Change We Can Believe In
Months ago I finished reading Sweating the Small Stuff by David Whitman. Through an education connection, I've been asked to participate in the development of a New York City charter school. Mostly, I hope to offer a teacher perspective while gaining insights into school leadership and development. Hopefully my future plans will benefit from such an endeavor.
What stands out about the six schools documented by Whitman is their absolute conviction that their methods will change the acadamic failures of their students. These schools reject the notion that the baggage a student brings in with them, the lack of academic success or lack of a stable home life, is an excuse for failure. Quite the opposite. These charter schools will not blame the parents or focus on the past; instead, a successful school figures out how to solve the problem of student failure.
This morning, the Washington Post (whose ombudsman admitted the paper was biased towards Obama) points out how quickly President Obama, in the face of a huge economic mess, has turned towards pointing to the failures of the previous administration. He is recognizing that this economic debacle won't get fixed quickly, and that perhaps his policies might actually extend the problem.
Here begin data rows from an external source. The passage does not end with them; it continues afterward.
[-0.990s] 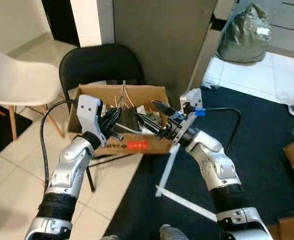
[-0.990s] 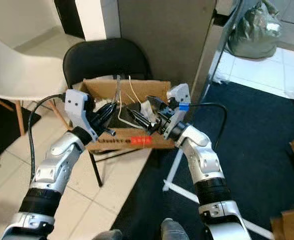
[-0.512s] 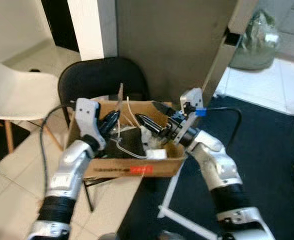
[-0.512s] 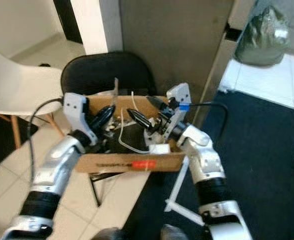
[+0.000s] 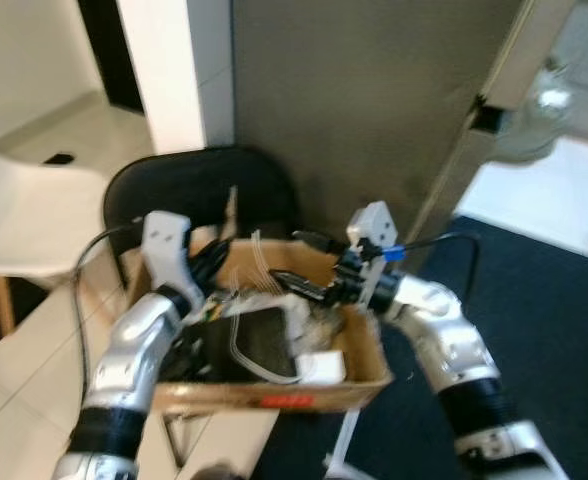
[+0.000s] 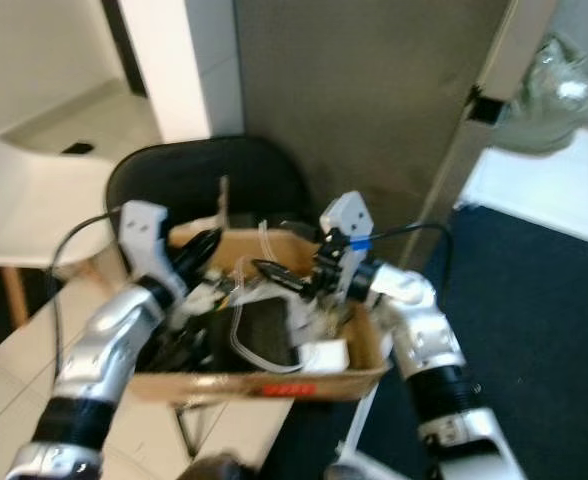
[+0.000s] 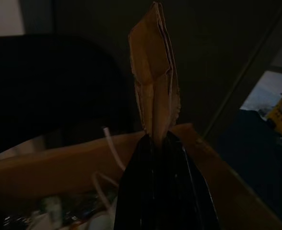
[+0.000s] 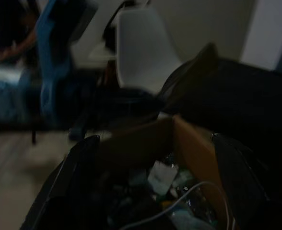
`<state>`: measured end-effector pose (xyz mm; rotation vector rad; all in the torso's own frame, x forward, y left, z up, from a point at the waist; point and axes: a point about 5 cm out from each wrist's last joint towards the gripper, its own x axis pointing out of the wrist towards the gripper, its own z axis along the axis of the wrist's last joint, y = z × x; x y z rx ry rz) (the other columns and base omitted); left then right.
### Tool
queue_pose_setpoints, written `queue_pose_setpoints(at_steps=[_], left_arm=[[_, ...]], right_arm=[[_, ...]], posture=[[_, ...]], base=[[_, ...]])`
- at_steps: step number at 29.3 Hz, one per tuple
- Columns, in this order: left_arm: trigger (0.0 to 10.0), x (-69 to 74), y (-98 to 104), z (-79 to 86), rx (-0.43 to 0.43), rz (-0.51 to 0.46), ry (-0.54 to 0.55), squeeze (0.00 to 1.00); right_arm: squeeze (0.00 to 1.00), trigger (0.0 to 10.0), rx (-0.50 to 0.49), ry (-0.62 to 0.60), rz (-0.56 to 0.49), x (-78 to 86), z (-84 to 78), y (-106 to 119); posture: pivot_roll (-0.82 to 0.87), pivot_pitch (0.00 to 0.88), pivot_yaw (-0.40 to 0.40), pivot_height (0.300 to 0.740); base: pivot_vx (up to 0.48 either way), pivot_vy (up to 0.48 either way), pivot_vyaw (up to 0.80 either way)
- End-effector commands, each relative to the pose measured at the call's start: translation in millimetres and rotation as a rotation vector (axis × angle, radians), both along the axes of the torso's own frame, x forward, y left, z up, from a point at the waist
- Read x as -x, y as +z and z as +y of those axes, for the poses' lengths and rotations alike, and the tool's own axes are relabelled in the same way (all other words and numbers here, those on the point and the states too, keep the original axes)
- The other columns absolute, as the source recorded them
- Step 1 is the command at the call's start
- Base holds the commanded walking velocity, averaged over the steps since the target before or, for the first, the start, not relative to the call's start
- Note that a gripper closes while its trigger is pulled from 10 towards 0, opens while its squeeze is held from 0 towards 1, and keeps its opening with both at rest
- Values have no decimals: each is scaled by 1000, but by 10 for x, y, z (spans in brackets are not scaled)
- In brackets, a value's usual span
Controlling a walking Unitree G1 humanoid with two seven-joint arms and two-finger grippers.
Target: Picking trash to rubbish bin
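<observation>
Lifting cardboard box point(image 5: 274, 385) of trash off black chair point(image 5: 199, 190): left gripper point(image 7: 155, 139) fingers point(image 7: 136, 191) clamped on cardboard flap point(image 7: 153, 72) at box's 10 o'clock; right gripper point(image 5: 299, 262) fingers spread wide over 2 o'clock rim. Keep box level, raise evenly, watch loose white cable point(image 5: 242, 345).

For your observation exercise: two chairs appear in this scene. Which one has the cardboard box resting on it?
The black chair, directly behind the cardboard box of trash. The white chair stands apart at the robot's left, carrying nothing visible.
</observation>
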<state>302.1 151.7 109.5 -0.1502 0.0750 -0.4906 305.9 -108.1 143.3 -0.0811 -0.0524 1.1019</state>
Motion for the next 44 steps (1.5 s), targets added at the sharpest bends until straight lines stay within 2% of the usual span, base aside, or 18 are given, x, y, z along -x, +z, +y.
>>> queue_pose_setpoints(at_steps=[1, 17, 18, 19, 20, 37, 39, 40, 42, 44], left_arm=[[10000, 28, -15, 18, -22, 9, -11, 0], [10000, 40, -29, 16, -16, 13, -25, 0], [10000, 43, -29, 13, -17, 9, -28, 753], [10000, 43, -29, 13, -17, 9, -28, 753], [10000, 45, -28, 11, -18, 6, -31, 1000], [10000, 48, -19, 4, -19, -3, -31, 1000], [10000, 39, -4, -2, 1, -6, -14, 1000], [10000, 35, 22, -12, 21, -16, -8, 0], [10000, 21, 99, -31, 69, -50, 6, 0], [10000, 18, 110, -32, 74, -56, 10, 0]], right_arm=[[0, 10000, 38, 29, -13, 33, 0, -26], [0, 10000, 46, 58, -15, 48, -25, -56], [0, 10000, 46, 58, -16, 48, -27, -56], [0, 10000, 46, 58, -16, 48, -27, -56], [0, 10000, 46, 58, -17, 48, -28, -56], [0, 10000, 42, 60, -18, 46, -27, -62], [0, 10000, 38, 58, -18, 45, -28, -61], [0, 10000, 20, 51, -15, 45, -30, -59], [0, 10000, -75, 19, 20, 25, -28, -32], [0, 10000, -96, 9, 29, 16, -27, -24]], posture=[[23, 0, 10, 740], [22, 0, 12, 740], [21, 0, 11, 740], [21, 0, 11, 740], [21, 0, 11, 740], [21, 0, 11, 740], [21, 0, 11, 740], [21, 0, 2, 740], [21, 0, 2, 740], [21, 0, 2, 740]], base=[[0, 0, 0], [0, 0, 0], [0, 0, 0], [0, 0, 0], [0, 0, 0], [0, 0, 0], [0, 0, 0], [0, 0, 0], [0, 0, 0], [0, 0, 0]])
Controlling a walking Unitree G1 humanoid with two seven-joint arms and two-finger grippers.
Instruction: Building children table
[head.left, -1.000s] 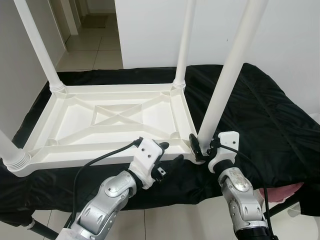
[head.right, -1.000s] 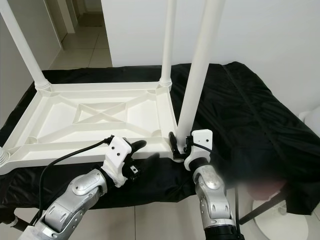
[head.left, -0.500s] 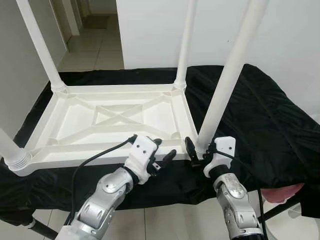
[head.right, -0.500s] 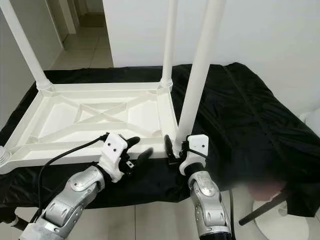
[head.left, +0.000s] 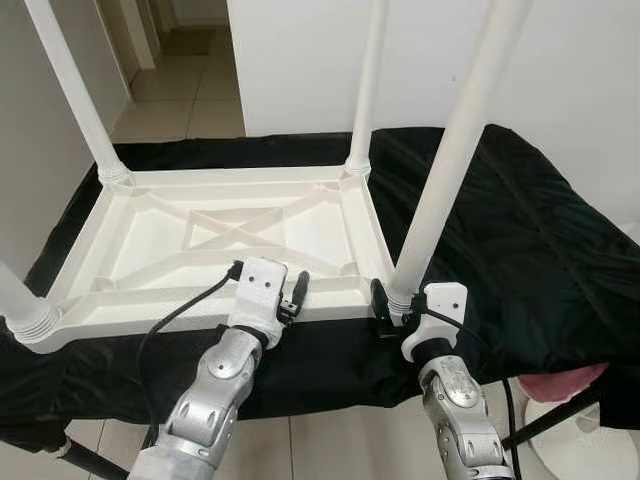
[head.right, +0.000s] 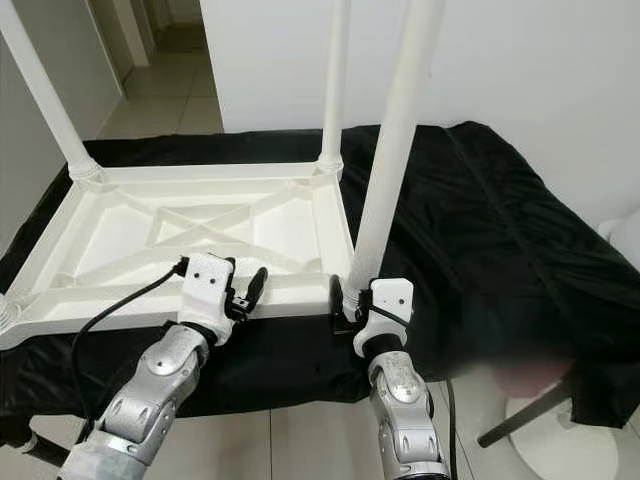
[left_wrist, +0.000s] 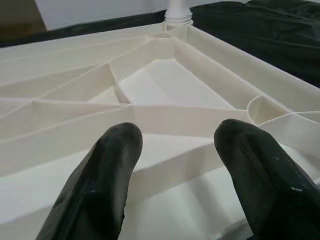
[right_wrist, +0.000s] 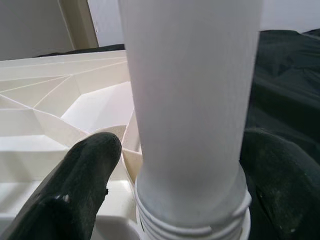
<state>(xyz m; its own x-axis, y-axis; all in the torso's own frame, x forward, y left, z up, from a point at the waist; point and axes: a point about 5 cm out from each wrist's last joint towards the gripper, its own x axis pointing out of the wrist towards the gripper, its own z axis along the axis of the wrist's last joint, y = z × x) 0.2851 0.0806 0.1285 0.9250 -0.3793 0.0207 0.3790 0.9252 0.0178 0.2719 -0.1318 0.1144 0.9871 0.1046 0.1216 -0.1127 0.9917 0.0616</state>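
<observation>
A white plastic children's table (head.left: 150, 235) lies upside down on a black cloth, its ribbed underside facing up and its legs pointing up. My left gripper (head.left: 286, 294) is open at the table's near rim, and its fingers (left_wrist: 100, 180) reach over the rim's ribs. My right gripper (head.left: 398, 306) is open at the near right corner. Its fingers (right_wrist: 75, 190) stand on either side of the threaded base of the near right leg (head.left: 450, 160). I cannot tell whether they touch the leg.
The black cloth (head.left: 500, 230) covers the support and drops off at the near edge. Other legs stand at the far right (head.left: 368, 90), far left (head.left: 75, 95) and near left (head.left: 20, 305). A white wall (head.left: 300, 60) and tiled floor (head.left: 190, 90) lie behind. A pinkish object (head.left: 565, 385) sits low right.
My left gripper has risen from below the near edge to the table's rim. My right gripper has closed in on the base of the near right leg.
</observation>
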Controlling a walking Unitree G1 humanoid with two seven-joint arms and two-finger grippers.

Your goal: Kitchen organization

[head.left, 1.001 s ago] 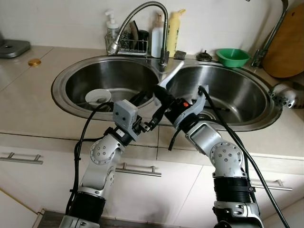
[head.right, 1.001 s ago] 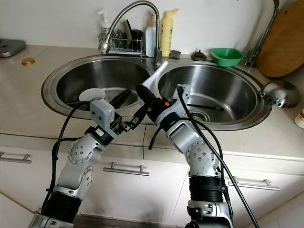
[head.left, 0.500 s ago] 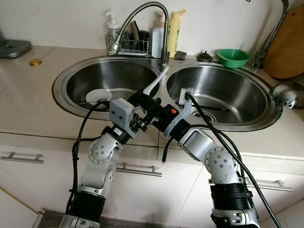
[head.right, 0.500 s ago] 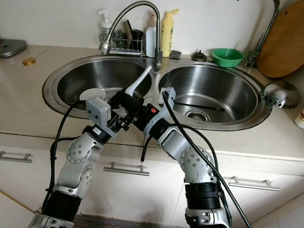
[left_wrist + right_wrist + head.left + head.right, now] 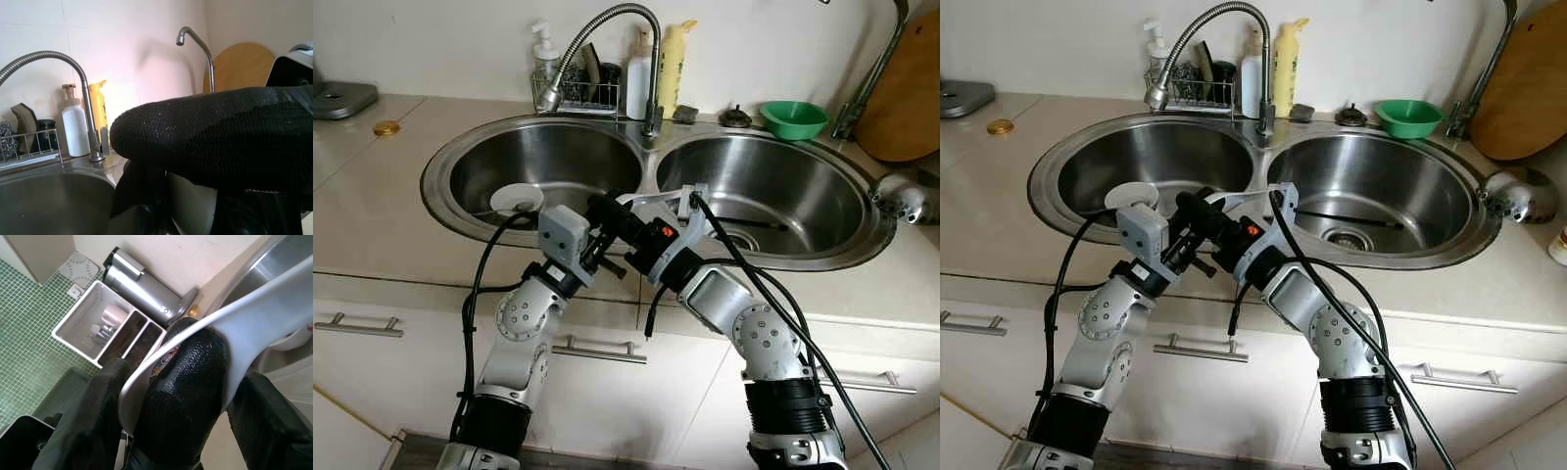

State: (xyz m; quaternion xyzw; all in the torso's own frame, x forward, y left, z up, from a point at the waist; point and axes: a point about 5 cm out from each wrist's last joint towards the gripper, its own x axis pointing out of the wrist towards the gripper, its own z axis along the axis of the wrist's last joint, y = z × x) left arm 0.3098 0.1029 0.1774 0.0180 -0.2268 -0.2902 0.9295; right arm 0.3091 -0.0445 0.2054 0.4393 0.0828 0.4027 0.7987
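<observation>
My right gripper (image 5: 607, 211) is shut on a white plastic spoon (image 5: 651, 199) in front of the double sink (image 5: 431, 181), above its front rim. The spoon lies roughly level, its handle pointing right across the divider. In the right wrist view the white spoon (image 5: 254, 318) runs between black textured fingers (image 5: 186, 396). My left gripper (image 5: 602, 255) sits directly under and against the right one. In the left wrist view a black finger (image 5: 210, 132) crosses close to the lens, with a pale piece of the spoon (image 5: 190, 205) below it.
A small white dish (image 5: 516, 199) lies in the left basin. The faucet (image 5: 607, 20), a wire rack with bottles (image 5: 573, 93), a green bowl (image 5: 793, 117) and a wooden board (image 5: 906, 98) line the back. A compartment tray (image 5: 107, 328) stands on green floor tiles.
My right gripper has swung left toward the left gripper. The spoon has tipped from pointing up at the faucet to lying level, and the two grippers now overlap.
</observation>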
So, instead of being a true leader, President Obama is reminding us that this is not his mess. He inherited it, so don't blame him.
One important idea I've learned in the past two years is that I can't blame the middle school (though I have) or the parents (guilty again) for not preparing my students. It is the easy route. It breeds apathy in me. I don't want to be that teacher who doesn't figure out how to get beyond what I have inherited.
In large part, that is why I voted for President Obama. I believed him when he promised to put behind us the silly bickering. I believed him when he said change had arrived. Unfortunately, my belief in him as transcendent is eroding.